Workflow

sbt is your friend - that's how you execute scala:

sbt
sbt:learning-scala> run

Running Exercises

I use a cli argument dispatcher, so you select an exercise by it's object name and run it: sbt "run Ex01". View all available exercises by running sbt run.

Creating Exercises

Create a new Ex<> file in hello/src/main/scala, and add an Exercise object with a run method. After that you should add it to the exercise list in hello/src/main/scala/hello and run it with sbt "run Ex<>".

Running Spark Exercises

A spark standalone cluster is automatically started when the devcontainer is created, available at spark://localhost:7077.

You can monitor the Spark cluster at http://localhost:8080, the history server at http://localhost:18080, and more granularly at $SPARK_HOME/logs/.

Interactive Shells

You have 3 ways to experiment interactively with Scala: spark-shell / sbt console, jupyterlab or worksheets.

Shell

You can experiment interactively in a spark configured console using:

spark-shell --master spark://localhost:7077

To have all the dependencies, use this instead:

sbt console
...
scala> import org.apache.spark.sql.SparkSession
scala> val spark = SparkSession.builder()
        .appName("console")
        .master(s"spark://localhost:7077")
        .getOrCreate()

Jupyterlab

A Jupyter-lab server is also automatically started (with Almond Scala kernel, Metals LSP support and jupytext).

Open it by looking for the Jupyter URL in .jupyter.log file, or run:

jupyter server list
# Currently running servers:
# http://127.0.0.1:8888/?token=<TOKEN> :: /workspaces/learning-scala

All notebooks are stored in ./notebooks as jupytext files (those are easier to manage with git).

To stop Jupyter, run ./scripts/stop-jupyter.sh.
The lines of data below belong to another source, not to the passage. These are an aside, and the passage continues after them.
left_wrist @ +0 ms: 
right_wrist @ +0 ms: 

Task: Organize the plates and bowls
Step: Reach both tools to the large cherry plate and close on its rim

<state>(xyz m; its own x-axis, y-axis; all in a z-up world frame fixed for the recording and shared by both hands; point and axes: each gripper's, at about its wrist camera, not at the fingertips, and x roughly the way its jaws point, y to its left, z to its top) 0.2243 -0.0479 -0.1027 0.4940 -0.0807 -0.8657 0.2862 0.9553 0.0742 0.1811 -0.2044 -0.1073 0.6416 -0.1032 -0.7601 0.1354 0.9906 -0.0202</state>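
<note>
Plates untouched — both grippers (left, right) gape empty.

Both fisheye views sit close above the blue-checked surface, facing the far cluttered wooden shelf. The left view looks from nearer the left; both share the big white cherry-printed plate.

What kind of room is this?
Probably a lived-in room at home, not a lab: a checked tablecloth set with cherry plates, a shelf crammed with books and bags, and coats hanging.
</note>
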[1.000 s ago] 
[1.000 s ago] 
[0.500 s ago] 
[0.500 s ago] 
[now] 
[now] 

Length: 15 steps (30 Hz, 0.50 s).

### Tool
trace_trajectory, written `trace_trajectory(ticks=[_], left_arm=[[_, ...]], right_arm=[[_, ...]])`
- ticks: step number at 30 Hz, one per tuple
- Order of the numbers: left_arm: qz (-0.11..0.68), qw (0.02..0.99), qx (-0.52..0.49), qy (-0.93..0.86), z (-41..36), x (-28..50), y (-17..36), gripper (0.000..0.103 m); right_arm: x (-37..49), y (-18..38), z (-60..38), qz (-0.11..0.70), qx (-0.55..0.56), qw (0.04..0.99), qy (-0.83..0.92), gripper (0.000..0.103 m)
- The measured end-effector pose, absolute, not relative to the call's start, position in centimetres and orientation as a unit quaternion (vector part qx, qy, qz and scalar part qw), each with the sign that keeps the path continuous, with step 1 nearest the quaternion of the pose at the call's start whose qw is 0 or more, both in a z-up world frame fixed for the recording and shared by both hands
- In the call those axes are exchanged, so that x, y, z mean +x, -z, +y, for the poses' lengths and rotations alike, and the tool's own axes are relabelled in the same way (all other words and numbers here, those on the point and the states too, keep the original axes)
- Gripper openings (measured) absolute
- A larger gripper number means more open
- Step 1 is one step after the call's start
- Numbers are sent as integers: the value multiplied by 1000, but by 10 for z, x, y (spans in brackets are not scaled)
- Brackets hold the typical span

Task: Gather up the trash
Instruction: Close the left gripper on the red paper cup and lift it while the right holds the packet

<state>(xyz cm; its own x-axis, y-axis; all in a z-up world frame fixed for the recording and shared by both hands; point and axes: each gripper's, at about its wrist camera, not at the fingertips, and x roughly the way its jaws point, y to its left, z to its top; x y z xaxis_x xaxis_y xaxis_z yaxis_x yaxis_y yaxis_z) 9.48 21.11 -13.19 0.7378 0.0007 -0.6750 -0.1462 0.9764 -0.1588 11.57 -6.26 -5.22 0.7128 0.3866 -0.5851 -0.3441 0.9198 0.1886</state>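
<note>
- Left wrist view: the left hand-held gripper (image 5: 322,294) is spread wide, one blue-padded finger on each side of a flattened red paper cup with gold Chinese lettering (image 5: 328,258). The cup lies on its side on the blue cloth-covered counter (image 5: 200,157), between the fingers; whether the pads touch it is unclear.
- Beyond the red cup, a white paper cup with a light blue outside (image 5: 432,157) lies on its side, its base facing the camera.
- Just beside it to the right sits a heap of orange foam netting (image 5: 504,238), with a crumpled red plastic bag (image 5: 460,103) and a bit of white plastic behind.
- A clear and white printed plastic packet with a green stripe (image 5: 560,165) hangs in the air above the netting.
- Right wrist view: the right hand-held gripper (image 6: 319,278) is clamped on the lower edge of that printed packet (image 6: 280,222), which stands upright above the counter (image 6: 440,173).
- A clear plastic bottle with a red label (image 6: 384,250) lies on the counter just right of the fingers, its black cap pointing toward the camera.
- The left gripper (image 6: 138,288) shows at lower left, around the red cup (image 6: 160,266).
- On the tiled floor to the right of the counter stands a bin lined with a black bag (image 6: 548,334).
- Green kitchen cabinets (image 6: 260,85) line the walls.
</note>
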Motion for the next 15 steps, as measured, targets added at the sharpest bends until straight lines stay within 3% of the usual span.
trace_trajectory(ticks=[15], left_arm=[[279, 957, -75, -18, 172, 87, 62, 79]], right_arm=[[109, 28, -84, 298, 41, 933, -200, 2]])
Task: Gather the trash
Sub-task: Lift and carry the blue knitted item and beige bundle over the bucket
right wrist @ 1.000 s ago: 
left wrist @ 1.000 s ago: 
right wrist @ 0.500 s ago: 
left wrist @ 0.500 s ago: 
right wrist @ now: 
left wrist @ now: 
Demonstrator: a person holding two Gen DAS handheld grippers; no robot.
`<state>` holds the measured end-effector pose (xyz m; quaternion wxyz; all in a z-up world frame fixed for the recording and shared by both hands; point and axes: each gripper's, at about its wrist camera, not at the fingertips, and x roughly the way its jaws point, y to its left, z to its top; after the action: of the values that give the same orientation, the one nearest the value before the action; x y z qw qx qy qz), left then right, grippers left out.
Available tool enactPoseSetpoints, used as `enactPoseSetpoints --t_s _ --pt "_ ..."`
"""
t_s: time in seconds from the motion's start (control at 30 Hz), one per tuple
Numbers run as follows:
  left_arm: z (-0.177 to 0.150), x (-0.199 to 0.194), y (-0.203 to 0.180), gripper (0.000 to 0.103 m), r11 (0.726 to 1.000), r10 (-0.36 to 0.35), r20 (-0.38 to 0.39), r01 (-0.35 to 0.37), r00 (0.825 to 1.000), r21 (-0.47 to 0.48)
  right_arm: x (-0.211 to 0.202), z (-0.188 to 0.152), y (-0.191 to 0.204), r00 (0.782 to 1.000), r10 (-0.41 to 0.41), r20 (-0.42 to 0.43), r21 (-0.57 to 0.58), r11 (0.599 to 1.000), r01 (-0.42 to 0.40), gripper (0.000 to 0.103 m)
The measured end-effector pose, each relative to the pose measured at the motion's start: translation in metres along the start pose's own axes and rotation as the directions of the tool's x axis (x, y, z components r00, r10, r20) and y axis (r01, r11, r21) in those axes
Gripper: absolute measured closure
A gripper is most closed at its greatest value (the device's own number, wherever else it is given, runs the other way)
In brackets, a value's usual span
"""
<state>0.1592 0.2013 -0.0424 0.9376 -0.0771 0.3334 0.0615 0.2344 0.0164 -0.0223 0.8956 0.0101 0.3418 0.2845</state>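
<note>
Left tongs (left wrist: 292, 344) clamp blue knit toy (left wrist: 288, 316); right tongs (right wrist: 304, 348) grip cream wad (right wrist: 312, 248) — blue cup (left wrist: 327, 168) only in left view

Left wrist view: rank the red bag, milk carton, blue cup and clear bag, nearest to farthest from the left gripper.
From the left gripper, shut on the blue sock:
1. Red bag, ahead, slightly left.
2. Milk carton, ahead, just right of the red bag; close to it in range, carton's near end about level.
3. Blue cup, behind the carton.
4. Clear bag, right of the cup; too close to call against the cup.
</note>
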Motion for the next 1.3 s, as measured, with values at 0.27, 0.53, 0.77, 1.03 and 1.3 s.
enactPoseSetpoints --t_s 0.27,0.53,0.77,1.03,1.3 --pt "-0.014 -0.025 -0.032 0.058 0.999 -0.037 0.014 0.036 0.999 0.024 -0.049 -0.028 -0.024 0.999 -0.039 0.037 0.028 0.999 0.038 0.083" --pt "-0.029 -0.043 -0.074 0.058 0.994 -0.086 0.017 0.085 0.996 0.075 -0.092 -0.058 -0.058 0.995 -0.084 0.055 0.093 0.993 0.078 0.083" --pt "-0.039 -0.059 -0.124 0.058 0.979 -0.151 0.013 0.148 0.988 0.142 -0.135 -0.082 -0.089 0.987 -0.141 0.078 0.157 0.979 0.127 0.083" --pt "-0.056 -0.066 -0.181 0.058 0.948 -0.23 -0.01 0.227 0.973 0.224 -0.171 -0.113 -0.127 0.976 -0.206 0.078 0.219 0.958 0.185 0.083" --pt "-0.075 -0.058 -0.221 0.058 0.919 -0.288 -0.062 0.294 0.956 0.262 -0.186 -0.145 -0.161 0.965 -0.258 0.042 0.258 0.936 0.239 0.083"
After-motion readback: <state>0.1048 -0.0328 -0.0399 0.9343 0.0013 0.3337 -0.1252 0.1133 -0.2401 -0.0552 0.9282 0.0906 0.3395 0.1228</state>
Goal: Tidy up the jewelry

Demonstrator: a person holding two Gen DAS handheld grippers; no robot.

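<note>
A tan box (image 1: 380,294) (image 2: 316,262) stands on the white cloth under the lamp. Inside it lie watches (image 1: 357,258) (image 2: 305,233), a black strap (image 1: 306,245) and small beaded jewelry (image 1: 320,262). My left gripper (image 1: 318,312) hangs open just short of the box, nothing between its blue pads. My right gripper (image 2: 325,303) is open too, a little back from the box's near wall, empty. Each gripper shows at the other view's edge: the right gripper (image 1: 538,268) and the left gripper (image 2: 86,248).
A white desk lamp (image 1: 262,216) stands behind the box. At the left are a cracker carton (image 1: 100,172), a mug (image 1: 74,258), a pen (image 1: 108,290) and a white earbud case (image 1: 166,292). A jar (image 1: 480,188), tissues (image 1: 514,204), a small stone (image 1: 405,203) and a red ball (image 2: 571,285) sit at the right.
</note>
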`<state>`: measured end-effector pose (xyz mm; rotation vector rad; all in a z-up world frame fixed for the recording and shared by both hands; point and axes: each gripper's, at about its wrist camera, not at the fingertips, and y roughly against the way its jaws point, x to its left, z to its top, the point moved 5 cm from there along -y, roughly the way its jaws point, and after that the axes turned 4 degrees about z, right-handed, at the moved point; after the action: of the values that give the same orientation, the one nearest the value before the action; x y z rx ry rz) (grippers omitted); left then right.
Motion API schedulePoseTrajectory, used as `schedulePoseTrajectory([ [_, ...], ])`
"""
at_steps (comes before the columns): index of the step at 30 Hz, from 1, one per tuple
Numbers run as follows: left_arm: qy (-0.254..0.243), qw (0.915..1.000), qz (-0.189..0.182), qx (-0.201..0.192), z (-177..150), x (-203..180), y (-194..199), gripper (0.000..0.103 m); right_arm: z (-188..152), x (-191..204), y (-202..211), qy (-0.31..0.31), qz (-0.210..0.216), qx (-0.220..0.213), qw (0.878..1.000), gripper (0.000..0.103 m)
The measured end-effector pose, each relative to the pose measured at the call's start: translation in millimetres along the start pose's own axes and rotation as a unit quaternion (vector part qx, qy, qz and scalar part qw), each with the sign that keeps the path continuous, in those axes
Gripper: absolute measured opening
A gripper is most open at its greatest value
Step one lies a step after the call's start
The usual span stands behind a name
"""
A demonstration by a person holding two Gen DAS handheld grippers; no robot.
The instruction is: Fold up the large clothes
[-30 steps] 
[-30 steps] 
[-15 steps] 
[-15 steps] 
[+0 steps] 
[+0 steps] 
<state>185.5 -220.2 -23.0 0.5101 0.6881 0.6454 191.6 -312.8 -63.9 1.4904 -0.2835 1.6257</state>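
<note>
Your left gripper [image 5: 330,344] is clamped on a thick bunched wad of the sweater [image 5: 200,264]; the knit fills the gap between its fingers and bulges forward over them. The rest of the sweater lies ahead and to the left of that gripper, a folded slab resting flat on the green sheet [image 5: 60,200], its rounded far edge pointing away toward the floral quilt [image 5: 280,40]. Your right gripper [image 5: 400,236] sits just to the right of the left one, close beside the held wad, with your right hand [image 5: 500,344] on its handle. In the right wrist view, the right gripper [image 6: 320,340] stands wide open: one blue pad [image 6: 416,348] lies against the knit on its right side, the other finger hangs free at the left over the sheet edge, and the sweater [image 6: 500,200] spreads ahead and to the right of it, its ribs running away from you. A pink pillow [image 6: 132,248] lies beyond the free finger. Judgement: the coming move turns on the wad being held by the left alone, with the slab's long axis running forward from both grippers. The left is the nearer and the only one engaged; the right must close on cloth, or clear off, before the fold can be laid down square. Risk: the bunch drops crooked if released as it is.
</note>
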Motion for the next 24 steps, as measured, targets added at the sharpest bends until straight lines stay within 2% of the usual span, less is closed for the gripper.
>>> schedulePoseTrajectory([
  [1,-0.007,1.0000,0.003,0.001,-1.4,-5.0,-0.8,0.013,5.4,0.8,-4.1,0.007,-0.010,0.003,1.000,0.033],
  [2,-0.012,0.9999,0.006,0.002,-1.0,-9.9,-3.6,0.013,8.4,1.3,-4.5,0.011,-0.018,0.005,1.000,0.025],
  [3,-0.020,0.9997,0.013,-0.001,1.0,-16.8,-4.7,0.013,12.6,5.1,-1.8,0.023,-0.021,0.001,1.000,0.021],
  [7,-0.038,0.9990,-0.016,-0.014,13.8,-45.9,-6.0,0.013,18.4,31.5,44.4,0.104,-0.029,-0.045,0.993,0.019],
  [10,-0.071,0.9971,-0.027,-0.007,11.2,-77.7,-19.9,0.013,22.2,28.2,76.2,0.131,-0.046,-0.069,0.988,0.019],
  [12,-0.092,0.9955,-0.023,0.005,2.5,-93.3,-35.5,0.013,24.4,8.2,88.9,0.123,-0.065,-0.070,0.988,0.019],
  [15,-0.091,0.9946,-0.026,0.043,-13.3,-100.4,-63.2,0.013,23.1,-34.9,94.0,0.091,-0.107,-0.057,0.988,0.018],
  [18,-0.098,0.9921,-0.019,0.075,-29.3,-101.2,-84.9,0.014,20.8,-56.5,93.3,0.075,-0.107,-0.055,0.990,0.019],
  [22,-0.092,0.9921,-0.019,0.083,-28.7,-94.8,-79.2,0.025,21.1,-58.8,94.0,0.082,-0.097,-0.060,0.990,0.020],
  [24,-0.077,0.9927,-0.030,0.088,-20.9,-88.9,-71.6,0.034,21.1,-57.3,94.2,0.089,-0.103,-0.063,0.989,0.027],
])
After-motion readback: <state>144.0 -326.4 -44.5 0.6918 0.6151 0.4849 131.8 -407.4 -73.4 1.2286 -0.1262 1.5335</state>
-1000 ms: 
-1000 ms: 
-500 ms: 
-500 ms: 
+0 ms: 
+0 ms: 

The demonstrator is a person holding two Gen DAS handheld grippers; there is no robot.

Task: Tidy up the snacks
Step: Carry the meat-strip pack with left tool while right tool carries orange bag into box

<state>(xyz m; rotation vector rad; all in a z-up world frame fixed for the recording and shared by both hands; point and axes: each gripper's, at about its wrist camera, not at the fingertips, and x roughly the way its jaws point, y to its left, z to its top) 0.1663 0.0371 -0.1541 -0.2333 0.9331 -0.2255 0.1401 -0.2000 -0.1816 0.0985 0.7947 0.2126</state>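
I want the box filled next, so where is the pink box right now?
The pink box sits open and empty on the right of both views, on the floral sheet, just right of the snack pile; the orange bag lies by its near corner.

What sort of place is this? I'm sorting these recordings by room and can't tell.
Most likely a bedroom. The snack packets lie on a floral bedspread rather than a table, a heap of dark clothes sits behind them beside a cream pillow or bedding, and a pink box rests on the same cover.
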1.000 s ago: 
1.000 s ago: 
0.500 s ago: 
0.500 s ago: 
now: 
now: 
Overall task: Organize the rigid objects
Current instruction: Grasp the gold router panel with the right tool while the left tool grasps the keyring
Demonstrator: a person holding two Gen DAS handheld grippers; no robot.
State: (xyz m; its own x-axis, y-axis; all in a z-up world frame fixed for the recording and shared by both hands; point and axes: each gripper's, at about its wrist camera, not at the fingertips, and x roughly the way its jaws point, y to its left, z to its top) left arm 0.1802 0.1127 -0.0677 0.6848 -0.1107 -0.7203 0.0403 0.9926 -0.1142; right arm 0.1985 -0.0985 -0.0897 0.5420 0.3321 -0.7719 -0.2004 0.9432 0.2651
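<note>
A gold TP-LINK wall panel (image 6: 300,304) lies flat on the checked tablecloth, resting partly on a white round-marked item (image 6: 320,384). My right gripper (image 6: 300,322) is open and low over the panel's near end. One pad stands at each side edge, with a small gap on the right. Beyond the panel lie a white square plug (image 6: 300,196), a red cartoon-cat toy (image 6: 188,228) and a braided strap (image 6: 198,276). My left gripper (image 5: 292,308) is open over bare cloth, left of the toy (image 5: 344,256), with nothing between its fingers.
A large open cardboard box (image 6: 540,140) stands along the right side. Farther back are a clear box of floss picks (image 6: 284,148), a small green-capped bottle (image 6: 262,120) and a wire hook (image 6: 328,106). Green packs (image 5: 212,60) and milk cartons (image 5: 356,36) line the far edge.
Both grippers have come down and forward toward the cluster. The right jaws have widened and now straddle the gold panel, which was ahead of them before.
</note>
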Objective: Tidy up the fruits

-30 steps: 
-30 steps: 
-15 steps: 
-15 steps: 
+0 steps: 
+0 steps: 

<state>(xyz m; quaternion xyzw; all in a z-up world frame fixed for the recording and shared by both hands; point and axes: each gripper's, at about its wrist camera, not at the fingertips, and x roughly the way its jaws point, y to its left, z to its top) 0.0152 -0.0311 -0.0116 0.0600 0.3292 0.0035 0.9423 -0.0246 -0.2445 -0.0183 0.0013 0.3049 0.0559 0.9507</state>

Note: VSCode notebooks do not communicate correctly with Almond kernel, leading to non existent autocomplete support, so I recommend using Jupyter Lab directly.

Worksheets

Worksheets provide interactive computation with tight integration to sbt. The directory ./worksheets supports worksheets using VSCode's Metals and automatically provides all the required dependencies.

Downloading Data

TLDR:

source ./.venv/bin/activate
./scripts/download-taxi.sh
./scripts/download-himalayas.sh
./scripts/download-natural-earth.sh      
./scripts/download-himalayas-vectors.sh

Exercise 6 (./src/main/scala/Ex06.scala) requires part of the NYC TLC dataset. Fetch it using ./scripts/download-taxi.sh.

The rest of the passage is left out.